WHAT THE EXERCISE ASKS - Apart from the pictures, return every line of the listing exactly.

*** Opening of DATASET CONTENT ***

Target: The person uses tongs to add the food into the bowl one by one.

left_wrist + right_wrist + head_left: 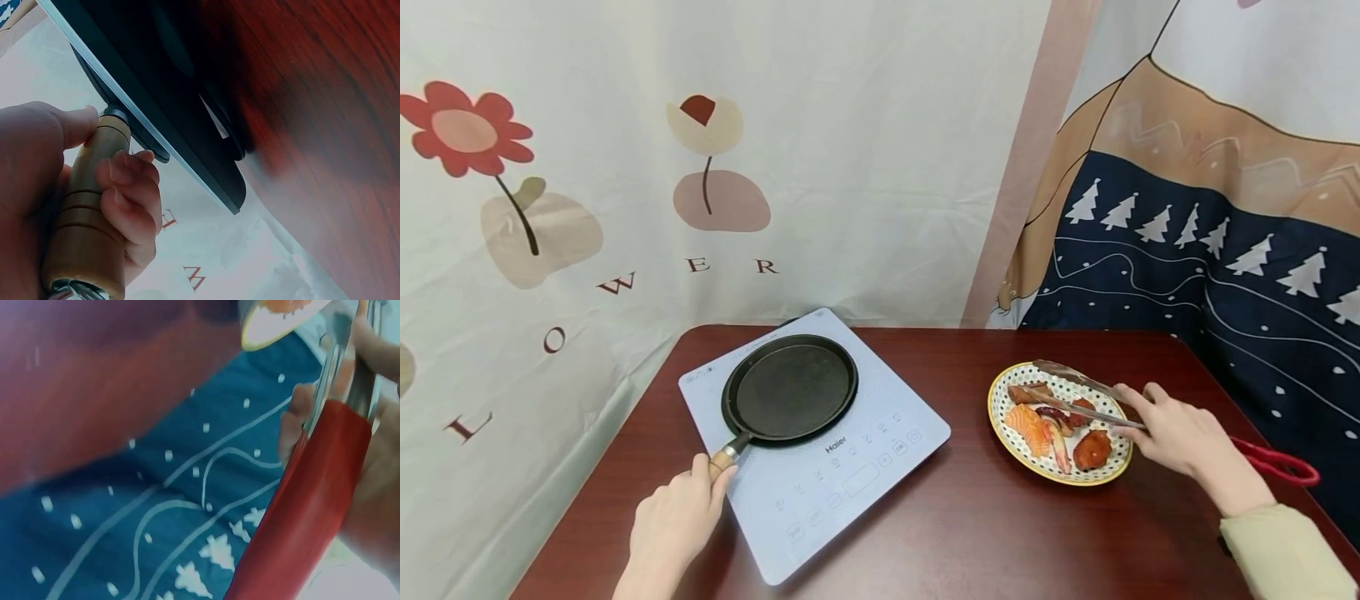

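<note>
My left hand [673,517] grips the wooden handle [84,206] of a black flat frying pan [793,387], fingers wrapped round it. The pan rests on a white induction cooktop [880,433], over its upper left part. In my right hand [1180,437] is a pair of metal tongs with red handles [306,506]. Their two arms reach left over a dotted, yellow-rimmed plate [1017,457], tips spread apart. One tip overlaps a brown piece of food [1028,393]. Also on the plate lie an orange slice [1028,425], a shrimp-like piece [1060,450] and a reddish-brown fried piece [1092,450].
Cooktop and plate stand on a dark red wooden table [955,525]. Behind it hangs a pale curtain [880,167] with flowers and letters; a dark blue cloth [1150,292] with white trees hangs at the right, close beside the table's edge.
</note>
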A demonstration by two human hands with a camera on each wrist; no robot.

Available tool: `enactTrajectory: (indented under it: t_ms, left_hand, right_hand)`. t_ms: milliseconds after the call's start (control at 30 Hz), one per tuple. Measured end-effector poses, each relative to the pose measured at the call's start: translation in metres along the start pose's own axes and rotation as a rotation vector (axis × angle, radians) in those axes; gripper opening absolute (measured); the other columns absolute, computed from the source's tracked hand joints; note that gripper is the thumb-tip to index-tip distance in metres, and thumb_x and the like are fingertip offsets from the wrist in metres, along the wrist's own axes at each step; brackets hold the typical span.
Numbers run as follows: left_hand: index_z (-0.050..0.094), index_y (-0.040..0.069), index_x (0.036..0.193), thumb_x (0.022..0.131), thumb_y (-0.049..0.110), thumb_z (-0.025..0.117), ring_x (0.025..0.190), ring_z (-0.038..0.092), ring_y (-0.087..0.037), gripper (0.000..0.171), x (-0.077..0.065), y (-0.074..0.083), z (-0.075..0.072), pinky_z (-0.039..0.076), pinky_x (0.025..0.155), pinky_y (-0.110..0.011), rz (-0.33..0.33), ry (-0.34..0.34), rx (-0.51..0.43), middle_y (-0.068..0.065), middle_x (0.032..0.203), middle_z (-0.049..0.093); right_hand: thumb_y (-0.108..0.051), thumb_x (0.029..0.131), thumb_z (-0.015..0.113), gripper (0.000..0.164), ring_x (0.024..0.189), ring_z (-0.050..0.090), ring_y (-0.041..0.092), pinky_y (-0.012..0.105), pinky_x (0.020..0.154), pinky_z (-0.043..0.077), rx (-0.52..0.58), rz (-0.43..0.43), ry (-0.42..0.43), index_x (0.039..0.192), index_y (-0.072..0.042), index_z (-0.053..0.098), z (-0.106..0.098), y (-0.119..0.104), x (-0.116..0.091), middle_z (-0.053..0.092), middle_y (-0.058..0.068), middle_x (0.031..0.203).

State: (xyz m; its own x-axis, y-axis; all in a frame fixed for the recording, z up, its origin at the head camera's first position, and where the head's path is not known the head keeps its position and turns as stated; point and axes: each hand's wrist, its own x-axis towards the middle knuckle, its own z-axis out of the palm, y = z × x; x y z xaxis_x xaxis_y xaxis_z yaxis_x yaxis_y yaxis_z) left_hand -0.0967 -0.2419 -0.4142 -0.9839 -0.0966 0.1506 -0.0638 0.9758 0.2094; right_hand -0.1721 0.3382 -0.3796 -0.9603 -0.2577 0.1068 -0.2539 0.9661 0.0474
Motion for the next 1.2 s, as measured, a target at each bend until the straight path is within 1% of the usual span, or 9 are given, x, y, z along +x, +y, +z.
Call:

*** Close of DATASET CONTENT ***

RESPONSE BOX -
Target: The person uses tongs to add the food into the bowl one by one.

left_wrist + right_wrist + head_left: 

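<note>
My left hand [673,517] grips the wooden handle [84,206] of a black flat frying pan [793,387], fingers wrapped round it. The pan rests on a white induction cooktop [880,433], over its upper left part. In my right hand [1180,437] is a pair of metal tongs with red handles [306,506]. Their two arms reach left over a dotted, yellow-rimmed plate [1017,457], tips spread apart. One tip overlaps a brown piece of food [1028,393]. Also on the plate lie an orange slice [1028,425], a shrimp-like piece [1060,450] and a reddish-brown fried piece [1092,450].
Cooktop and plate stand on a dark red wooden table [955,525]. Behind it hangs a pale curtain [880,167] with flowers and letters; a dark blue cloth [1150,292] with white trees hangs at the right, close beside the table's edge.
</note>
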A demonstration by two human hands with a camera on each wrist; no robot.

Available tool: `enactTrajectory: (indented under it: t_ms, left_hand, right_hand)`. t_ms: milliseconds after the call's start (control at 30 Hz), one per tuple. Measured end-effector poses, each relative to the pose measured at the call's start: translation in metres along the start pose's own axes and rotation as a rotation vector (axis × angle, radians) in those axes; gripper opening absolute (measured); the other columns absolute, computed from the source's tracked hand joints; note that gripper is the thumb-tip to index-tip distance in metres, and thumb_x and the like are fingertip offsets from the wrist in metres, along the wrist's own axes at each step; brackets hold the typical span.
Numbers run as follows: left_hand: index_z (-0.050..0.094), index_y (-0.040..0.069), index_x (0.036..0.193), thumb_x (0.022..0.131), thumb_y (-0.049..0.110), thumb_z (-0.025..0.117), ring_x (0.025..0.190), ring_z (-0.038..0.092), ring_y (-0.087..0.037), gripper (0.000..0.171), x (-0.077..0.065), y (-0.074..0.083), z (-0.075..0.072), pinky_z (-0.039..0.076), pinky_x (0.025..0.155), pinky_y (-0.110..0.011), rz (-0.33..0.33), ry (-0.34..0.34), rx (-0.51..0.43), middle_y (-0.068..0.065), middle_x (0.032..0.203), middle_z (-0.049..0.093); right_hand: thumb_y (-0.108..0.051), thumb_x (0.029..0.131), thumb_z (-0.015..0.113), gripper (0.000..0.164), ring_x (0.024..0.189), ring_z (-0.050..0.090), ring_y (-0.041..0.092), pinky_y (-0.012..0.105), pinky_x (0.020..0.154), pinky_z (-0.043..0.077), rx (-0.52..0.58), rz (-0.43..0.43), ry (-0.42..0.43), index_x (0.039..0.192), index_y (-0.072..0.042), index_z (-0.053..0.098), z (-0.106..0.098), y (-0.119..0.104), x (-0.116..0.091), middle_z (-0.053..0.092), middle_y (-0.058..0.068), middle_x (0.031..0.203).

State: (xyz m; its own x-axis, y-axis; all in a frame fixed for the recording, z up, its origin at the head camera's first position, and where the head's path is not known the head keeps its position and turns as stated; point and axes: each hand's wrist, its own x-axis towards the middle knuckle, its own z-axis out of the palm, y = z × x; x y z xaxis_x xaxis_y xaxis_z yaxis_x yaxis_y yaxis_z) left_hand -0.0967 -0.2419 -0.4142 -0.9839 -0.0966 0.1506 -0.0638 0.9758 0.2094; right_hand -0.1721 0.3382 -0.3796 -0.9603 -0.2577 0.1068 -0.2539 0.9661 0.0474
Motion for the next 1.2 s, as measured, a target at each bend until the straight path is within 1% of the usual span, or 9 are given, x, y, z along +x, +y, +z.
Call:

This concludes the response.